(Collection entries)
BEGIN

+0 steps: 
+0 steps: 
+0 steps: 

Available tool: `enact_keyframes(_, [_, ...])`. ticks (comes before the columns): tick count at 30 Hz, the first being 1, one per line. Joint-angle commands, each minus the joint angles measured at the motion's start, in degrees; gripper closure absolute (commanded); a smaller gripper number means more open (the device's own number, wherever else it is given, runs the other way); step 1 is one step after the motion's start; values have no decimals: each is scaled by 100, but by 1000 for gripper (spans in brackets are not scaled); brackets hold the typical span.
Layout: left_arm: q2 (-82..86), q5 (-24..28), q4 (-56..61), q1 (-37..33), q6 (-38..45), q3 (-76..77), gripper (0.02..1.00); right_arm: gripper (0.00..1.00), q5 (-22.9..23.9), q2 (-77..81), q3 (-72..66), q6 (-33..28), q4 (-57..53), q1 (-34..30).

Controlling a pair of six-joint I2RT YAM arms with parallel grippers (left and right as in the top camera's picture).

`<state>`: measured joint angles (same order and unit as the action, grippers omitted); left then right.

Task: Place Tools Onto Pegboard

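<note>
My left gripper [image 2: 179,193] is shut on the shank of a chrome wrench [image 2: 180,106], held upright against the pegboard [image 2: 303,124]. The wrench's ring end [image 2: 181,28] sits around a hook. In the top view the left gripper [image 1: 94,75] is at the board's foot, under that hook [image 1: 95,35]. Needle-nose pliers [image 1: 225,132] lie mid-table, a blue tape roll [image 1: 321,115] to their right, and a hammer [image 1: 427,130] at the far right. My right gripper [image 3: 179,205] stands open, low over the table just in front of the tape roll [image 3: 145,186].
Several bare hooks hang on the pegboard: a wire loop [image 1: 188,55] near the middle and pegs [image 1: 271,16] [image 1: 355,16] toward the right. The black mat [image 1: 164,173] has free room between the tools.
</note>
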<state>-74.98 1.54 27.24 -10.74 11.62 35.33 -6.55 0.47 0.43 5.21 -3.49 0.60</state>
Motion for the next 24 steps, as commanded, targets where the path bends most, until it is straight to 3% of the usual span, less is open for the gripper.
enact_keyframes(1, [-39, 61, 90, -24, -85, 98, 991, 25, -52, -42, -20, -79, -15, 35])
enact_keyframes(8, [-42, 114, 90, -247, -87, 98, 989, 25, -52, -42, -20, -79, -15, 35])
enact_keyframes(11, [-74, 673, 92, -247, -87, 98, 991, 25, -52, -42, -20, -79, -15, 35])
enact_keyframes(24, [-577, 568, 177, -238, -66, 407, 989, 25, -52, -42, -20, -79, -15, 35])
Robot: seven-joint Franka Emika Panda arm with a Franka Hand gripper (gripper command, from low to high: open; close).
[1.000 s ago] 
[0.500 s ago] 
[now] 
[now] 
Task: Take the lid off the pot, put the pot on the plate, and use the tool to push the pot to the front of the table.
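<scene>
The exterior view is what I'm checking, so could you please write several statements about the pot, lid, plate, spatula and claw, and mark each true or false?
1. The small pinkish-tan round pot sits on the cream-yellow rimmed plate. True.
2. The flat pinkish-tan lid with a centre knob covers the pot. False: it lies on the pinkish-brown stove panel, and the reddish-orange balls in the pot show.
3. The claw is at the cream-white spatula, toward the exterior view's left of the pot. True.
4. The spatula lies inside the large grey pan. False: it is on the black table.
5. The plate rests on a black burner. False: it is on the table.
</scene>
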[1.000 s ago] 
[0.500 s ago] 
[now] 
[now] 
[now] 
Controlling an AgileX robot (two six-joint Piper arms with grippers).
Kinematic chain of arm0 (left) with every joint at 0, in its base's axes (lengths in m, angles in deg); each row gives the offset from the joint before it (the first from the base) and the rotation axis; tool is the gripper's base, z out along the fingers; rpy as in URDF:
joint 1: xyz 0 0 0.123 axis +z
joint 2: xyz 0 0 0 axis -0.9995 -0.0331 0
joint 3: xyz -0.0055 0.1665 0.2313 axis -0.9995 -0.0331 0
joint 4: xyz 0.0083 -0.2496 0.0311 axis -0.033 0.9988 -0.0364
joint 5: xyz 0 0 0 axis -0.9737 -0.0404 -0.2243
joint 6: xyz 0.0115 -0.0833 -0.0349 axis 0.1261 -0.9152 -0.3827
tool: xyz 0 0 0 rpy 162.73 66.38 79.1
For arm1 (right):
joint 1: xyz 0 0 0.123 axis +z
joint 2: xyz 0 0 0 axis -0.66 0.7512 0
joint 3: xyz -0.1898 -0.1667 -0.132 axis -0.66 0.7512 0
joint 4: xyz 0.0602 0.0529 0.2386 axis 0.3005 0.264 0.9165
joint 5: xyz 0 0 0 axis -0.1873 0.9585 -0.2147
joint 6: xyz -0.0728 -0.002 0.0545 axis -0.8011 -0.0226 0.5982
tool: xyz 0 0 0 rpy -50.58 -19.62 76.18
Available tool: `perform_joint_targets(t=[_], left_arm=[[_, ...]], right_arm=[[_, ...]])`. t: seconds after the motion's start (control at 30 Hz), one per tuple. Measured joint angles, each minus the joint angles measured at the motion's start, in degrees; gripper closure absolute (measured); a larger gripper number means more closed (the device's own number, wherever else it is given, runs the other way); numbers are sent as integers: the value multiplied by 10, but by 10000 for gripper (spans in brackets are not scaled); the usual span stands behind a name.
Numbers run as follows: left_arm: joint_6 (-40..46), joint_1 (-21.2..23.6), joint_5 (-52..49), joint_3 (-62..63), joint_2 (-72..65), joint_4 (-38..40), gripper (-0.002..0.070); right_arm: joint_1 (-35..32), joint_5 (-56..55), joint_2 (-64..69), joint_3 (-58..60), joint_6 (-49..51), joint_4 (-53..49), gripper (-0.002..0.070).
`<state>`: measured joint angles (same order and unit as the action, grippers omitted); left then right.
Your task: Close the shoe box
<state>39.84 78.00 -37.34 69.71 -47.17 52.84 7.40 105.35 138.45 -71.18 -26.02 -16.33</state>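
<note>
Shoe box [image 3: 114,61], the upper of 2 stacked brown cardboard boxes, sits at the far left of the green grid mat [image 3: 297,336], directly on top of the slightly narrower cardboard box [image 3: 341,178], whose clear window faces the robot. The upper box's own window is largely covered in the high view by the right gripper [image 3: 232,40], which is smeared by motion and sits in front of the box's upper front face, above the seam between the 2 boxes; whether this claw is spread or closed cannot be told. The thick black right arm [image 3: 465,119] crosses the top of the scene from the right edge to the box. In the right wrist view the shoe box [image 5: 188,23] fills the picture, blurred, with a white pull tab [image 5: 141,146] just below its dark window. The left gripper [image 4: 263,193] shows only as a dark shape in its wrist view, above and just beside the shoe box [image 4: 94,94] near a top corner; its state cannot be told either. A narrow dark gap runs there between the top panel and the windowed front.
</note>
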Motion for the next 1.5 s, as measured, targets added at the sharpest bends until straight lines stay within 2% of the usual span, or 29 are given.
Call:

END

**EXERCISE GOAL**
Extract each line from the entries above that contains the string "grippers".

**RESULT BELOW**
Controlling a pair of six-joint I2RT YAM arms with parallel grippers (left and right as in the top camera's picture).
`<state>`: measured joint angles (same order and unit as the action, grippers omitted); left then right.
Controlling an AgileX robot (two six-joint Piper arms with grippers).
`<state>`: measured joint angles (same order and unit as the action, grippers omitted); left then right.

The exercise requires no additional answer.